> How to complete this task
Print the data once more, exactly as supplied.

━━━ Supplied data

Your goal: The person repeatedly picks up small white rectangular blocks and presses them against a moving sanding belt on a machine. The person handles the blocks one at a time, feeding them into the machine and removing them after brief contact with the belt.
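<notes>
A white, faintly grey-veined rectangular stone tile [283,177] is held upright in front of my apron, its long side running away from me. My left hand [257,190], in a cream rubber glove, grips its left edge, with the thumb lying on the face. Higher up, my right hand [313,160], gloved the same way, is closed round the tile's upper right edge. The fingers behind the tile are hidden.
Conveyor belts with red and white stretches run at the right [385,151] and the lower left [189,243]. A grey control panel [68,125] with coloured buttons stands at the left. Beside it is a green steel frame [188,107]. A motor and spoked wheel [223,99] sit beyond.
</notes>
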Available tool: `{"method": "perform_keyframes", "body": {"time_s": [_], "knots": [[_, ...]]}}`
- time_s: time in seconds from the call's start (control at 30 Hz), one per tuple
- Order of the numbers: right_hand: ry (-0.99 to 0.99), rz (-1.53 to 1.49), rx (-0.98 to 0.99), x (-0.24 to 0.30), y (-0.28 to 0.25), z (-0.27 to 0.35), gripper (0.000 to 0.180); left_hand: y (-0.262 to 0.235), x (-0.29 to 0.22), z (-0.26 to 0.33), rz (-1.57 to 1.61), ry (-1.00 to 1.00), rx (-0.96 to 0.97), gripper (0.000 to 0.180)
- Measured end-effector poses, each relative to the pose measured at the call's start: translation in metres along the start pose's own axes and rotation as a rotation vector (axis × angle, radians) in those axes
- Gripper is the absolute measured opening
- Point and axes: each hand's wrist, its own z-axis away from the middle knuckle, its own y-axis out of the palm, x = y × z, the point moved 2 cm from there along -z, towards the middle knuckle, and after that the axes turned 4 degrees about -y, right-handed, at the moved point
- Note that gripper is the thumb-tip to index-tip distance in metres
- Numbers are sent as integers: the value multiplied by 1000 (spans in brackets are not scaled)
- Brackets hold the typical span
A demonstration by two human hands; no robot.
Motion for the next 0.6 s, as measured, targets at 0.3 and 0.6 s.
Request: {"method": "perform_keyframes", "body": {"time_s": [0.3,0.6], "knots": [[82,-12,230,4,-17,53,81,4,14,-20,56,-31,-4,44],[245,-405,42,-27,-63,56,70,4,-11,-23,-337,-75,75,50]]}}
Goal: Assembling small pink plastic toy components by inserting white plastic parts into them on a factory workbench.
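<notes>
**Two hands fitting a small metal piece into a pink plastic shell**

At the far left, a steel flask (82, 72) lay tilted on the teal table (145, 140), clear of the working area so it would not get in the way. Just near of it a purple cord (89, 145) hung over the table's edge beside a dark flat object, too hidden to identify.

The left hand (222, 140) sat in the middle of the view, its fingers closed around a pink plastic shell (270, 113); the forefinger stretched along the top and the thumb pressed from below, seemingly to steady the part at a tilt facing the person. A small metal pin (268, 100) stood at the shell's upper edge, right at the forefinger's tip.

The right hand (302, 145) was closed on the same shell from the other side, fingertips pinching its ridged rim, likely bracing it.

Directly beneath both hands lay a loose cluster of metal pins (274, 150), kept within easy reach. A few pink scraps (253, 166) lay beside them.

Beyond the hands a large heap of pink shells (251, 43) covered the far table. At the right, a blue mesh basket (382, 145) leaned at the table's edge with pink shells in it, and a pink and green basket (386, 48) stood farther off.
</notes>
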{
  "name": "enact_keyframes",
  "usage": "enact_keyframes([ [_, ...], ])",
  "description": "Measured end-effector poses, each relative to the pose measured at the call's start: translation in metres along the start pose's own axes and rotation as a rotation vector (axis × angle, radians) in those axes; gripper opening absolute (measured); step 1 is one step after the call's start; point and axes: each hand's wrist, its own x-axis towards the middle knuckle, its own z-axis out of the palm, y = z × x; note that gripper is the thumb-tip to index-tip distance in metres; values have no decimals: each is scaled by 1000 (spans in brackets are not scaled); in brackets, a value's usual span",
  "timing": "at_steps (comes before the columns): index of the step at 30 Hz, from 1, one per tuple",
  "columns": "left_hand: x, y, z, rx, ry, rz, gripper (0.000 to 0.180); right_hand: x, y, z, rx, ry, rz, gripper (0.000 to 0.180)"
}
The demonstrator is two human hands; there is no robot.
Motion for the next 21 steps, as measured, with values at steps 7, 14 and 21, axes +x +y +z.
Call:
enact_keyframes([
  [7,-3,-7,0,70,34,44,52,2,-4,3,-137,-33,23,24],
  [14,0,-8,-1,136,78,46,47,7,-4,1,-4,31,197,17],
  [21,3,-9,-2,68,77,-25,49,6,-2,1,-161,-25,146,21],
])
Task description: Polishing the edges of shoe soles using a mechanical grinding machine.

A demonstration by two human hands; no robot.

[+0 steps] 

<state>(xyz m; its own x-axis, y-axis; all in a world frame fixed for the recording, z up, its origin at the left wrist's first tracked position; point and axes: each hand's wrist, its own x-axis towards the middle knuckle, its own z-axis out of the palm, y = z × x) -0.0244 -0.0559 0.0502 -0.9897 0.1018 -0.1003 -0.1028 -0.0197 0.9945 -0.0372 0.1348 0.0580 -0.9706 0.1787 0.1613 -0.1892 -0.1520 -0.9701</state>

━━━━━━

> Written response
Your goal: The person repeatedly picks up small white rectangular blocks and presses them against a moving sanding belt on a machine. The person handles the blocks one at a time, feeding them into the machine and removing them after brief contact with the belt.
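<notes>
A white, faintly grey-veined rectangular stone tile [283,177] is held upright in front of my apron, its long side running away from me. My left hand [257,190], in a cream rubber glove, grips its left edge, with the thumb lying on the face. Higher up, my right hand [313,160], gloved the same way, is closed round the tile's upper right edge. The fingers behind the tile are hidden.
Conveyor belts with red and white stretches run at the right [385,151] and the lower left [189,243]. A grey control panel [68,125] with coloured buttons stands at the left. Beside it is a green steel frame [188,107]. A motor and spoked wheel [223,99] sit beyond.
</notes>
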Available tool: `{"method": "perform_keyframes", "body": {"time_s": [_], "knots": [[_, ...]]}}`
- time_s: time in seconds from the call's start (control at 30 Hz), one per tuple
- Order of the numbers: right_hand: ry (-0.99 to 0.99), rz (-1.53 to 1.49), rx (-0.98 to 0.99), x (-0.24 to 0.30), y (-0.28 to 0.25), z (-0.27 to 0.35), gripper (0.000 to 0.180); left_hand: y (-0.262 to 0.235), x (-0.29 to 0.22), z (-0.26 to 0.33), rz (-1.57 to 1.61), ry (-1.00 to 1.00), rx (-0.96 to 0.97), gripper (0.000 to 0.180)
- Measured end-effector poses, each relative to the pose measured at the call's start: translation in metres along the start pose's own axes and rotation as a rotation vector (axis × angle, radians) in those axes
- Gripper is the absolute measured opening
- Point and axes: each hand's wrist, its own z-axis away from the middle knuckle, its own y-axis out of the palm, x = y × z, the point moved 2 cm from there along -z, towards the middle knuckle, and after that the axes turned 4 degrees about -y, right-handed, at the moved point
- Note that gripper is the thumb-tip to index-tip distance in metres
- Numbers are sent as integers: the value multiplied by 1000 (spans in brackets are not scaled)
- Brackets hold the typical span
A demonstration by two human hands; no robot.
Motion for the next 0.6 s, as measured, targets at 0.3 and 0.6 s.
Request: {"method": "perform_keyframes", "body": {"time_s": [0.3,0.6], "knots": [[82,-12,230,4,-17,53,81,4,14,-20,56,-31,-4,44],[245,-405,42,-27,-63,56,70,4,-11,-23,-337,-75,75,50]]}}
Goal: Assembling small pink plastic toy components by inserting white plastic parts into them on a factory workbench.
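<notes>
**Two hands fitting a small metal piece into a pink plastic shell**

At the far left, a steel flask (82, 72) lay tilted on the teal table (145, 140), clear of the working area so it would not get in the way. Just near of it a purple cord (89, 145) hung over the table's edge beside a dark flat object, too hidden to identify.

The left hand (222, 140) sat in the middle of the view, its fingers closed around a pink plastic shell (270, 113); the forefinger stretched along the top and the thumb pressed from below, seemingly to steady the part at a tilt facing the person. A small metal pin (268, 100) stood at the shell's upper edge, right at the forefinger's tip.

The right hand (302, 145) was closed on the same shell from the other side, fingertips pinching its ridged rim, likely bracing it.

Directly beneath both hands lay a loose cluster of metal pins (274, 150), kept within easy reach. A few pink scraps (253, 166) lay beside them.

Beyond the hands a large heap of pink shells (251, 43) covered the far table. At the right, a blue mesh basket (382, 145) leaned at the table's edge with pink shells in it, and a pink and green basket (386, 48) stood farther off.
</notes>
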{
  "name": "enact_keyframes",
  "usage": "enact_keyframes([ [_, ...], ])",
  "description": "Measured end-effector poses, each relative to the pose measured at the call's start: translation in metres along the start pose's own axes and rotation as a rotation vector (axis × angle, radians) in those axes; gripper opening absolute (measured); step 1 is one step after the call's start; point and axes: each hand's wrist, its own x-axis towards the middle knuckle, its own z-axis out of the palm, y = z × x; note that gripper is the thumb-tip to index-tip distance in metres; values have no decimals: each is scaled by 1000 (spans in brackets are not scaled); in brackets, a value's usual span",
  "timing": "at_steps (comes before the columns): index of the step at 30 Hz, from 1, one per tuple",
  "columns": "left_hand: x, y, z, rx, ry, rz, gripper (0.000 to 0.180); right_hand: x, y, z, rx, ry, rz, gripper (0.000 to 0.180)"
}
The demonstrator is two human hands; there is no robot.
Motion for the next 21 steps, as measured, with values at steps 7, 14 and 21, axes +x +y +z.
Call:
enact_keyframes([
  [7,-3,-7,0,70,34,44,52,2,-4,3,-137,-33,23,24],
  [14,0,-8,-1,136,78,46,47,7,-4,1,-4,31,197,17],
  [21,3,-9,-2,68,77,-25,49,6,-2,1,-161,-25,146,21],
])
Task description: Polishing the edges of shoe soles using a mechanical grinding machine.

A demonstration by two human hands; no robot.

[+0 steps] 

<state>(xyz m; its own x-axis, y-axis; all in a world frame fixed for the recording, z up, its origin at the left wrist's first tracked position; point and axes: each hand's wrist, its own x-axis towards the middle knuckle, its own z-axis out of the palm, y = z × x) -0.0244 -0.0559 0.0502 -0.9897 0.1018 -0.1003 -0.1028 -0.0197 0.9945 -0.0372 0.1348 0.0580 -0.9706 0.1787 0.1613 -0.1892 -0.1520 -0.9701</state>

This answer leaves nothing further to address.